Выбрать главу

Он внимательно слушал Остапа. Полностью сценарий согласовали только сейчас, решив, что вместо обещанного лайф-выступления Кей споет под аккомпанемент гитары Фила в первой половине передачи.

– Сделаем отличную программу, положитесь на меня, – весело пообещал гостям ведущий. И музыканты только кивнули. А сотрудники программы молчаливо сошлись во мнении, что те – парни нормальные. Кей, вопреки слухам, вел себя адекватно, а Фил улыбался редакторам и шутил, чем тотчас завоевал их расположение.

Вихрь предэфирного беспокойства усилился.

– Две минуты до эфира, – раздался зычный голос режиссера, и все привычно занервничали.

Остап резво, как кролик, подбежал к музыкантам и принялся им вновь втолковывать что-то о самом начале программы. Особое внимание он уделял Кею как лидеру группы. Тот только кивал в ответ, задумчиво касаясь медной серьги цилиндрической формы. В последнее время сдержанно-благородные, обращенные к механике элементы постпанка часто можно было заметить в сценическом образе и остальных музыкантов «На краю».

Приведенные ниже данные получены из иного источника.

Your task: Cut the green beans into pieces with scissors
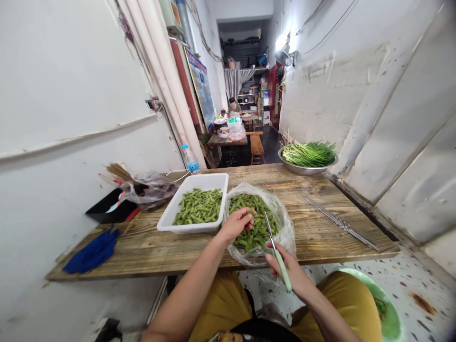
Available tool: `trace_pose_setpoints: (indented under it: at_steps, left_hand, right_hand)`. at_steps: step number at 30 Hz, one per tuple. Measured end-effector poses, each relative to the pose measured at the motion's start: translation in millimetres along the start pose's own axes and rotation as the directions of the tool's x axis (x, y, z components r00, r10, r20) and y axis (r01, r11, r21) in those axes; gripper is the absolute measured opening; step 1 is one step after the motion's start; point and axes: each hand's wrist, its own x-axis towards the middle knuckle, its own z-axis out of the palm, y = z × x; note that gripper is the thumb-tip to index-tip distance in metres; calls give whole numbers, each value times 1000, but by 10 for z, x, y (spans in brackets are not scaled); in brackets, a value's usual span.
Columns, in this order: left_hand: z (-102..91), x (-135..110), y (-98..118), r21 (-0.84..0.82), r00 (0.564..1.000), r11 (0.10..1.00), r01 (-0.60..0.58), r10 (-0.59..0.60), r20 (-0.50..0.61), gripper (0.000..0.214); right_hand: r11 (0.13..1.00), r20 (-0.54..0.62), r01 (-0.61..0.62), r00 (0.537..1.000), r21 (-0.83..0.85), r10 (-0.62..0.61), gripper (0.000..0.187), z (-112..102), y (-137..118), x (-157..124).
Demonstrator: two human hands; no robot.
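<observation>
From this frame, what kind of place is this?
Probably a small eatery's prep corridor: the left hand reaches into a bag of green pods on a wooden table, the right hand holds scissors, a metal bowl of greens sits nearby, and dining tables stand farther back.

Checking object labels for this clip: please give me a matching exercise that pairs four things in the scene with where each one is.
Things:
1. white tray
2. metal bowl
3. scissors
4. blue cloth

Places:
A. in the right hand
B. far right corner of the table
C. just left of the plastic bag
D. near left end of the table

Pairs: 1-C, 2-B, 3-A, 4-D
</observation>
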Motion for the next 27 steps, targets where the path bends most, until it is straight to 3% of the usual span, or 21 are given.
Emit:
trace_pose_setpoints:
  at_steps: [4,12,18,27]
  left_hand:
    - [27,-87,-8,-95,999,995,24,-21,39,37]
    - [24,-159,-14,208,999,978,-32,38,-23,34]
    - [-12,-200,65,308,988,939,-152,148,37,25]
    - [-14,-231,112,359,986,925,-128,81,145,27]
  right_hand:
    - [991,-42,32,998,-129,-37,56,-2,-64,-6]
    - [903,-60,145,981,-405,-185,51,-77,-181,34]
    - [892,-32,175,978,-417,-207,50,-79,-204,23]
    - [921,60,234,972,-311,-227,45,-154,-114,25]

Зайцев тоже отлично чувствовал, что вокруг этого его гостя царил едва уловимый ореол редкой королевской холодности и отстраненности, и оттенок этого ореола был бриллиантовым – не вычурным, но ярким, привлекающим внимание игрой света и чистотой. Отличное образное воображение Остапа тут же сравнило Кея с одним знаменитым камнем, который он недавно видел в Смитсоновском институте Вашингтона, когда был на экскурсии в Национальном музее естественной истории. С алмазом Хоупа.

К тому же на шее Кея виднелась простая серебряная цепочка с небольшим драгоценным камнем голубого цвета, которая случайно попала поверх черной футболки. Наблюдательный Остап успел заметить ее до того, как Кей засунул украшение под одежду.

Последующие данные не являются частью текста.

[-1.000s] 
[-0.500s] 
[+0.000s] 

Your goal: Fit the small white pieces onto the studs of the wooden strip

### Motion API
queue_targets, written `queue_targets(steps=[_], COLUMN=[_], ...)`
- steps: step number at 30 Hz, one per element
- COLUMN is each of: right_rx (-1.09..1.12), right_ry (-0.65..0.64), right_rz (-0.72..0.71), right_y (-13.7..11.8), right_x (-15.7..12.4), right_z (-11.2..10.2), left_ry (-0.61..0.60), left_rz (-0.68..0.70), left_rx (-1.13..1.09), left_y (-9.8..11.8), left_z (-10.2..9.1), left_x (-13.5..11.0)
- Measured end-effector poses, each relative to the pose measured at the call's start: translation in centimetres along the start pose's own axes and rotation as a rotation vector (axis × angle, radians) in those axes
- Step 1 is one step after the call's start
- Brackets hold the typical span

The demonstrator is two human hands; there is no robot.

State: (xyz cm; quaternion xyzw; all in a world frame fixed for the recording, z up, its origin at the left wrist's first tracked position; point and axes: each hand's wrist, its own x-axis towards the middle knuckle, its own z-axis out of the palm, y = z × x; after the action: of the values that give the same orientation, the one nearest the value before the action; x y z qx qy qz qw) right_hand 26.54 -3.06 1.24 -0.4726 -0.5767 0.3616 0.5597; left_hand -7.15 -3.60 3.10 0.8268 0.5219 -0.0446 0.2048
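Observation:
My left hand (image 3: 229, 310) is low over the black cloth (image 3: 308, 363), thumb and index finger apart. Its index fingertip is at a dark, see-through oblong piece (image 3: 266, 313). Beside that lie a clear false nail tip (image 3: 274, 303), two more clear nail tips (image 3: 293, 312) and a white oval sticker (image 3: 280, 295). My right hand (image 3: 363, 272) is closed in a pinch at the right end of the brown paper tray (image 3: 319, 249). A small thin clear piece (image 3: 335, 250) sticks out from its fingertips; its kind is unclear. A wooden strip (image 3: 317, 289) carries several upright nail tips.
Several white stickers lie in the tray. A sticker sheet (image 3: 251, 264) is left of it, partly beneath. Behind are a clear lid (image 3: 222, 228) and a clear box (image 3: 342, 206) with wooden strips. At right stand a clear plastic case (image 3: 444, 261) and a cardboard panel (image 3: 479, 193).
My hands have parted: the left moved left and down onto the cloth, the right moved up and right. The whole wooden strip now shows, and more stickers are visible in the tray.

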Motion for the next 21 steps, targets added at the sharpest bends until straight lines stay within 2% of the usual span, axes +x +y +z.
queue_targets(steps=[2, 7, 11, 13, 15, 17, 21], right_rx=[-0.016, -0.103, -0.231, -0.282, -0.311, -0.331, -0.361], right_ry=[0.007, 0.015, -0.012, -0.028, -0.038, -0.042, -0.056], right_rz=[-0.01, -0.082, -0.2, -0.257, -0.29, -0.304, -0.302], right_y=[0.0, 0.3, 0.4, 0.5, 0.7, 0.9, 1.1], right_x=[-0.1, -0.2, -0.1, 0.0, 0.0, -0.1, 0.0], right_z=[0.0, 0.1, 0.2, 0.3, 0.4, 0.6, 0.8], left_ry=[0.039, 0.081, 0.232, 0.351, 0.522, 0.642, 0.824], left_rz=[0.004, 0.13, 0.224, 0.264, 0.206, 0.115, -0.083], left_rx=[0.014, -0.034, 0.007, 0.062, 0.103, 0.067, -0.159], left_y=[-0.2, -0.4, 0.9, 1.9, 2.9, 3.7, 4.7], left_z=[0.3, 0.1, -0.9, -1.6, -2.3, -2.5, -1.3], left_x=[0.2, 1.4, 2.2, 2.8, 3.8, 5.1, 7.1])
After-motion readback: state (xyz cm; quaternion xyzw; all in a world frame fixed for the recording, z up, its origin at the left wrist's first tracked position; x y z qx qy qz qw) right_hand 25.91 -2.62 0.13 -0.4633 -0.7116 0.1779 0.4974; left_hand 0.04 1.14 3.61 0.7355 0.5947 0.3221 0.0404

«Ну, алмаз от рока, озари мою студию блеском, – подумал ведущий. – А уж освещение я тебе предоставлю. Помогу заиграть всеми гранями». И он потер руки, вспоминая весь тот материальчик, который успел приготовить не без помощи добрых людей.

– До эфира минута! – провозгласил режиссер почти торжественно.

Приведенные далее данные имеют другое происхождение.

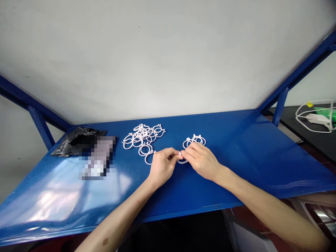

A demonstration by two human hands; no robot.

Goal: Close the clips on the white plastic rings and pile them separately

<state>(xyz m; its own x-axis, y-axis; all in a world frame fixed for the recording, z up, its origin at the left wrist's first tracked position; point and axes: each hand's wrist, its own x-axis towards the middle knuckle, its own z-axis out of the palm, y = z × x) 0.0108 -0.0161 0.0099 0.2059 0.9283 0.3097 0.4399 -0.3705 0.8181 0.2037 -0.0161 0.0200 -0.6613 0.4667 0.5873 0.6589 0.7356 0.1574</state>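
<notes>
Both hands meet over the middle of a blue table (225, 196). A white plastic ring (183, 161) with a small knob hangs between my fingertips. My left hand (163, 165) pinches it from the left, and my right hand (201, 160) pinches it from the right. Much of the ring is hidden by the fingers. Left of my hands lies a loose pile of several similar white rings (143, 134), one of them partly behind my left hand. Just beyond my right hand rests a smaller group of white rings (199, 139).
A crumpled black plastic bag (63, 144) lies at the table's left, with a blurred-out object (98, 157) beside it. Blue frame bars (280, 105) rise at both sides. A white cable (299, 115) lies on a dark surface at the right.
</notes>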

Об этом знали все, кто находился в студии, но никто и не подумал убегать из-под прицела оптики.

– А его любят камеры, – даже как-то азартно произнес режиссер, сосредоточенно глядя на секундомер.

– Красавчик. Чего его не любить камерам? Камера – она тоже баба, – услышал его слова весельчак-звукорежиссер. – А бабы за этим мальцом только так бегают. У меня вон старшая дочка от него без ума. Надо бы для нее автограф взять, что ли.

– Если бы он был хромым косомордым уродом, поверь, камера все равно его бы любила, – уверенно отозвался режиссер. – Харизма, черт ее возьми за ногу дважды!

Он, умудренный богатым жизненным опытом, давно заметил, что в действительно талантливых есть нечто неуловимое, яркое, магнетическое – такое, что заставляет других тянуться к ним. И у Кея все это было в избытке. Впрочем, как и в гитаристе. Этот невысокий, даже хрупкий паренек со специально спутанными густыми русыми волосами, в которых затерялись каштановые и темно-зеленые пряди, тоже пришелся камерам по вкусу. В них он казался куда выше и внушительнее, чем в реальной жизни. Черная гитара в его руках с неожиданно большими ладонями и длинными пальцами придавала Филу некоторое очарование, присущее, наверное, только музыкантам. Дополнительную изюминку вносил и устрашающий грим, нанесенный только на одну сторону тонкого лица, которое тут же стало мужественнее и зловещее, и бридж-пирсинг – прокол переносицы.

И Кей, и Фил были талантливыми, но, что более важно, могли повести за собой и других.

На двери, ведущей в студию, загорелась красным надпись: «Тихо, прямой эфир!»

– Погнали, ребята. Десять секунд до эфира, – громко произнес в микрофон режиссер. И после его следующей короткой, но четко произнесенной фразы во всем аппаратно-студийном блоке, наконец, наступила тишина. В мониторах оставались теперь только ведущий, натянувший фирменную улыбочку, и его гости.

– Пять секунд! Внимание, приготовились. Мотор!!! Пошла шапка! – браво скомандовал режиссер.